Durante las décadas de la guerra interna en el país y aun antes de que se iniciara el llamado conflicto armado interno, es decir, desde la invasión mercenaria de 1954, cualquier persona que se atreviera a reclamar el respeto a los derechos fundamentales del ser humano era objeto de persecución de los gobiernos militares y señalado por la clase política predominantemente derechista y por periodistas de opinión ultra conservadores, de ser un individuo provocador y desafiante del orden establecido, por pretender difundir ideas extremistas de izquierda, confabulado con la insurgencia armada.
  Después de la firma de los Acuerdos de Paz -con todas sus debilidades- alzar la voz en defensa de los derechos humanos se constituyó en un clamor popular, especialmente de los grupos progresistas que han velado por el cumplimiento y el respeto a la voluntad espontánea de los ciudadanos de cualquier inclinación ideológica y estrato social, al grado de que se fortaleció la institución del Procurador de los Derechos Humanos, que fue ganando espacios en el reclamo no sólo de los derechos individuales de los guatemaltecos, sino que se extendió a los derechos sociales y económicos cuando los habitantes en general o un grupo de la población es afectada por decisiones arbitrarias e intolerantes del Estado.
En el transcurso de los años, y ante la arremetida de la violencia criminal, grupos dispersos o personas individuales fueron transformando sus ideales acerca de los derechos humanos -si es que alguna vez los sustentaron-, para atacar a la misma PDH y a los defensores de los derechos fundamentales del ser humano, al adoptar una posición ultraderechista en este ámbito social y económico, afirmando que ya no se defienden los derechos humanos de «los ciudadanos decentes y honrados», sino que los sujetos supuestamente protegidos son delincuentes de toda laya, especialmente integrantes de pandillas juveniles que entran y salen de la cárcel como si estuviesen aposentados en un hospedaje, cuando, en realidad, lo que se persigue es la aplicación pronta y cumplida de la justicia y la convivencia en un estado de Derecho, y no la protección de los antisociales.

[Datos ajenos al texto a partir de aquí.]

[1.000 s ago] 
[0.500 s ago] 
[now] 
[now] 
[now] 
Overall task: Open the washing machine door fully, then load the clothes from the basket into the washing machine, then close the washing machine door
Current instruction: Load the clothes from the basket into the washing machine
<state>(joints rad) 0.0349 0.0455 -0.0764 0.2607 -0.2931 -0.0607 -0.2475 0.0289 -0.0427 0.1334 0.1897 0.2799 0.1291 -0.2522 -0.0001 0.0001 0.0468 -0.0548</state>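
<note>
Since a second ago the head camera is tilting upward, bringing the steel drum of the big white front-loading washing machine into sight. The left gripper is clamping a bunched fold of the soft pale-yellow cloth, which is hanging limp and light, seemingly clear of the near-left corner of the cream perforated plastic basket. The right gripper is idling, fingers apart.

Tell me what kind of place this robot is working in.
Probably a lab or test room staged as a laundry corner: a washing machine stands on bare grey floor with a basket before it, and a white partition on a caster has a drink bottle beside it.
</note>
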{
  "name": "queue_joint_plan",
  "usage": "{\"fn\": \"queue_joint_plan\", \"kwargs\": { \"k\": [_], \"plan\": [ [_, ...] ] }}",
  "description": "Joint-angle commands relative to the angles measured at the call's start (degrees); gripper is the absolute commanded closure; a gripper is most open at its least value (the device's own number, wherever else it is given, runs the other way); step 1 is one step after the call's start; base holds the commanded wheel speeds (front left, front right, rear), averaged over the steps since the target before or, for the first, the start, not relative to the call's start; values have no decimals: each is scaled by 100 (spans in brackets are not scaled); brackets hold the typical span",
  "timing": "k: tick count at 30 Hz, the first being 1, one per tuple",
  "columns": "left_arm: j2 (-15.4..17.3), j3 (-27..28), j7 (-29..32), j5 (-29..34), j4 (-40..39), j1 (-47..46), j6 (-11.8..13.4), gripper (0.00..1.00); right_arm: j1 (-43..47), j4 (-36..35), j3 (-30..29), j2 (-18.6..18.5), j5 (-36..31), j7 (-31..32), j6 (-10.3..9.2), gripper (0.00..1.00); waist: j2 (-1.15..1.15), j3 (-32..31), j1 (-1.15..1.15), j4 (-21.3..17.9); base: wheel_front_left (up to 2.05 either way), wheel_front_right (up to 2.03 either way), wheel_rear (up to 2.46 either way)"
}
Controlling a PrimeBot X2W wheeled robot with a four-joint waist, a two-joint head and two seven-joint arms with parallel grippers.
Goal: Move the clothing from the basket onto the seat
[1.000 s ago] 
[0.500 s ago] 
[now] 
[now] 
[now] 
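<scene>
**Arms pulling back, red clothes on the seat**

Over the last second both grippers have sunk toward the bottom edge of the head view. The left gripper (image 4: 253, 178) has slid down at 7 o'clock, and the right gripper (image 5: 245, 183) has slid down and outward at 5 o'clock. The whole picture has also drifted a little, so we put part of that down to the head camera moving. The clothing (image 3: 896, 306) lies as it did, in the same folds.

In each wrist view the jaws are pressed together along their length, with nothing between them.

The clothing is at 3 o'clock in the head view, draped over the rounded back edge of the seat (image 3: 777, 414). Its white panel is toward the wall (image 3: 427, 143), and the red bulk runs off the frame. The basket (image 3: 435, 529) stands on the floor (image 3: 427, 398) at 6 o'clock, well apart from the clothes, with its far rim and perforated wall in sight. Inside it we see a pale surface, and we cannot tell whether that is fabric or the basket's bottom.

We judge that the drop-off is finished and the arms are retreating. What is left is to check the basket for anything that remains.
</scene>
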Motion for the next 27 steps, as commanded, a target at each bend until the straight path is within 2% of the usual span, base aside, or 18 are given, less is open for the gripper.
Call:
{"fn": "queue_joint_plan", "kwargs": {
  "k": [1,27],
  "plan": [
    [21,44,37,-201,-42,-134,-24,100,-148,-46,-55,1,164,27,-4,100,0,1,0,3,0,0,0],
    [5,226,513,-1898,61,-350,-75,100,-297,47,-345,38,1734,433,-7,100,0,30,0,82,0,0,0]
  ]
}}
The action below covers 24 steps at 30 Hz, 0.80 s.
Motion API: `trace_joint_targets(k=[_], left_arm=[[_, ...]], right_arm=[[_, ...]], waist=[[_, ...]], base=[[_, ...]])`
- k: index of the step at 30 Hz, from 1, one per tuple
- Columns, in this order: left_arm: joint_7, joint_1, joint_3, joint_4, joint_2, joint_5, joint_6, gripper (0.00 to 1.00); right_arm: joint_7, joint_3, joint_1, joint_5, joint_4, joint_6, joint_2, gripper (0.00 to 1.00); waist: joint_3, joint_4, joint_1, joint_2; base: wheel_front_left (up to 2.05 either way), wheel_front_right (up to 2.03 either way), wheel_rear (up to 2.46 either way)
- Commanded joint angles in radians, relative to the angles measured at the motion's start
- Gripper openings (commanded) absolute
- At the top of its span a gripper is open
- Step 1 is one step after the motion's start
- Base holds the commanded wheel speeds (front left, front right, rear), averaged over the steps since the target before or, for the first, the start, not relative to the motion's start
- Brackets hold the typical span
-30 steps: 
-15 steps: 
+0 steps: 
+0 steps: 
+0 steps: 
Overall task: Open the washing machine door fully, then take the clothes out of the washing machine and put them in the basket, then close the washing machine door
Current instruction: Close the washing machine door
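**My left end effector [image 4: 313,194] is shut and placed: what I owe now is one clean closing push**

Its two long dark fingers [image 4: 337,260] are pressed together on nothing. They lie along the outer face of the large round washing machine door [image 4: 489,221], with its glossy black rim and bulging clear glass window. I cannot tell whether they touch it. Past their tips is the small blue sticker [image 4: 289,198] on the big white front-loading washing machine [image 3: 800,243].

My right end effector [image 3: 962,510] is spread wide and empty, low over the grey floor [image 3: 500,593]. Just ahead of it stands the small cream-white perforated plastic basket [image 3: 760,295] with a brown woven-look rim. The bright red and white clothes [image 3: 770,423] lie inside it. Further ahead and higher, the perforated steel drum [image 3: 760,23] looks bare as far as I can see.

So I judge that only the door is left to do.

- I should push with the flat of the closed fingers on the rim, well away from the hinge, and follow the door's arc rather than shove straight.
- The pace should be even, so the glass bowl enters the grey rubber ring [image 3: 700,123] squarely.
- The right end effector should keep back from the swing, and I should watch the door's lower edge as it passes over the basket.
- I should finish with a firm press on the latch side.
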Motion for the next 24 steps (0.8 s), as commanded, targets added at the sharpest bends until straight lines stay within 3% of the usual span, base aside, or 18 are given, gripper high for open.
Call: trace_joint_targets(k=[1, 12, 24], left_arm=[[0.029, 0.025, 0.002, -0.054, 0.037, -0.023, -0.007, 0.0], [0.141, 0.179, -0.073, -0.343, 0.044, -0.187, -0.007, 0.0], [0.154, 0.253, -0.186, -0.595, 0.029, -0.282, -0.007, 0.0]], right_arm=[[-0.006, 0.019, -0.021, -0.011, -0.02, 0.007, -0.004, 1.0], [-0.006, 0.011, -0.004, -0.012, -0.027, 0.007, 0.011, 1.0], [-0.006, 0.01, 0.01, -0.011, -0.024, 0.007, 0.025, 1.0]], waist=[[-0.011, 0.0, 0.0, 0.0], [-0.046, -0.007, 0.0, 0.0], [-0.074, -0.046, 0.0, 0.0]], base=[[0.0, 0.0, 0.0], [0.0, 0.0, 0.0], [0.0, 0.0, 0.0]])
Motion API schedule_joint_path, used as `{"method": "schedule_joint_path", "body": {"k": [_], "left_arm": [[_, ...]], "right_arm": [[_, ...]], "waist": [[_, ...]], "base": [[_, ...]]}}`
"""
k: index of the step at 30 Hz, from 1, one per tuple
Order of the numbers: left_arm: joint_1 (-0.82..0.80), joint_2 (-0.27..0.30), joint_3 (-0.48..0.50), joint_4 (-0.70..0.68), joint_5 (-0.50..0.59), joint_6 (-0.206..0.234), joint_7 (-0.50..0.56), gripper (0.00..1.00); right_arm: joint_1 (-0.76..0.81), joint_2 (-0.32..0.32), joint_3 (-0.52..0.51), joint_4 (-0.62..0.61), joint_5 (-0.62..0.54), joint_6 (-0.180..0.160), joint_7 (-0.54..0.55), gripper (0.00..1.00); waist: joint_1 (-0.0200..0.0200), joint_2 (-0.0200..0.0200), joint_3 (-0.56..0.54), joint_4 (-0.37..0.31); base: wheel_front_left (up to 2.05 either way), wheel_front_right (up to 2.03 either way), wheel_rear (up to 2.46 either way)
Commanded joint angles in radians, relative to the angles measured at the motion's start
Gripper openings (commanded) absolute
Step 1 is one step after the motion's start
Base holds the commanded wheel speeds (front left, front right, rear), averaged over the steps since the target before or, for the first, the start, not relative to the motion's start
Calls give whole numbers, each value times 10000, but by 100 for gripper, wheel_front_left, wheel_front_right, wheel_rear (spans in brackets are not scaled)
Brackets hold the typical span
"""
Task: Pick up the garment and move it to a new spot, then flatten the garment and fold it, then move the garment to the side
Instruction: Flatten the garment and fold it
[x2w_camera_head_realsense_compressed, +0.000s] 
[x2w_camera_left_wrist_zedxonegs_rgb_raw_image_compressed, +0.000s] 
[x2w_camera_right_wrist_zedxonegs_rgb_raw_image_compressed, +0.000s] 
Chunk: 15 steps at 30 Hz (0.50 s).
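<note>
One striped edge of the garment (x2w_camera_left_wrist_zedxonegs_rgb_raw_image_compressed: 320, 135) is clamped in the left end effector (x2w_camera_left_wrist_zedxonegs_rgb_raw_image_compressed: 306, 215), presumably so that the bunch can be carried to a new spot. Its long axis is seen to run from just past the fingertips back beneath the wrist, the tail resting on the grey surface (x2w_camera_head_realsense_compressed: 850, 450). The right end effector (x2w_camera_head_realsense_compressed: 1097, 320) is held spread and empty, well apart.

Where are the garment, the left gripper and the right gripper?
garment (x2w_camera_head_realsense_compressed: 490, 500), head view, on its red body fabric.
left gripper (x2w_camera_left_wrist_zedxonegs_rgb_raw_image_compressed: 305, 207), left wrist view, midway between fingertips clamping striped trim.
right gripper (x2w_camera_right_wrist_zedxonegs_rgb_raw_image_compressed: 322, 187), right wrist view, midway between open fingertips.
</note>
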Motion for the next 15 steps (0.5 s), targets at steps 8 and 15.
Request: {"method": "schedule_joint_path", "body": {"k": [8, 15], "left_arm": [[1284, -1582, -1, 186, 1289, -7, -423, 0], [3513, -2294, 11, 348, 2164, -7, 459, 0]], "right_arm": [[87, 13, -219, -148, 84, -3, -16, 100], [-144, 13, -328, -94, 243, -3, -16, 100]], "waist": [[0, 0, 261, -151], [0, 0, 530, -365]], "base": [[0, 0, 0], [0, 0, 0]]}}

   Traigo a cuenta estos intentos de reflexión a propósito de lo que el doctor en filosofía Jorge Mario Rodríguez expone en su libro «Derechos Humanos: una aproximación ética»Â (F&G Editores), al señalar que el individualismo liberal no puede constituir una concepción lo suficientemente fuerte para resolver los problemas planteados por la desigual distribución de la riqueza y a la diversidad multicultural Por un lado -precisa-, el liberalismo igualitario ve limitada su capacidad de respuesta frente a las desigualdades sociales y económicas, a causa de su concepción individualista que actúa como último referente; y, por el otro lado, al responder al desafío multicultural, el liberalismo tiende a plantear un matrimonio difícil de consumar entre los derechos culturales e individuales, cuya unión ficticia se resuelve a favor del individualismo.
  El párrafo anterior sólo es una breve muestra de un libro que somete a un análisis la interpretación liberal de los derechos humanos, a la vez que enfatiza la dimensión ética de esos derechos, y de ahí el nombre de ese libro de Jorge Mario Rodríguez, un joven guatemalteco doctorado en Canadá, catedrático en la Universidad de San Carlos y conferencista internacional sobre la materia. La obra merece el interés de abogados, sociólogos y otros científicos sociales.
  (Inés, mujer del activista de DD.HH Romualdo Tishudo, le cuenta a su íntima amiga Lucía: -Durante varios años no supe dónde pasaba las noches mi marido. Estaba por contratar a un detective; pero una noche llegue temprano a casa y lo encontré allí. Resulta que todas las noches estaba en la sala viendo televisión).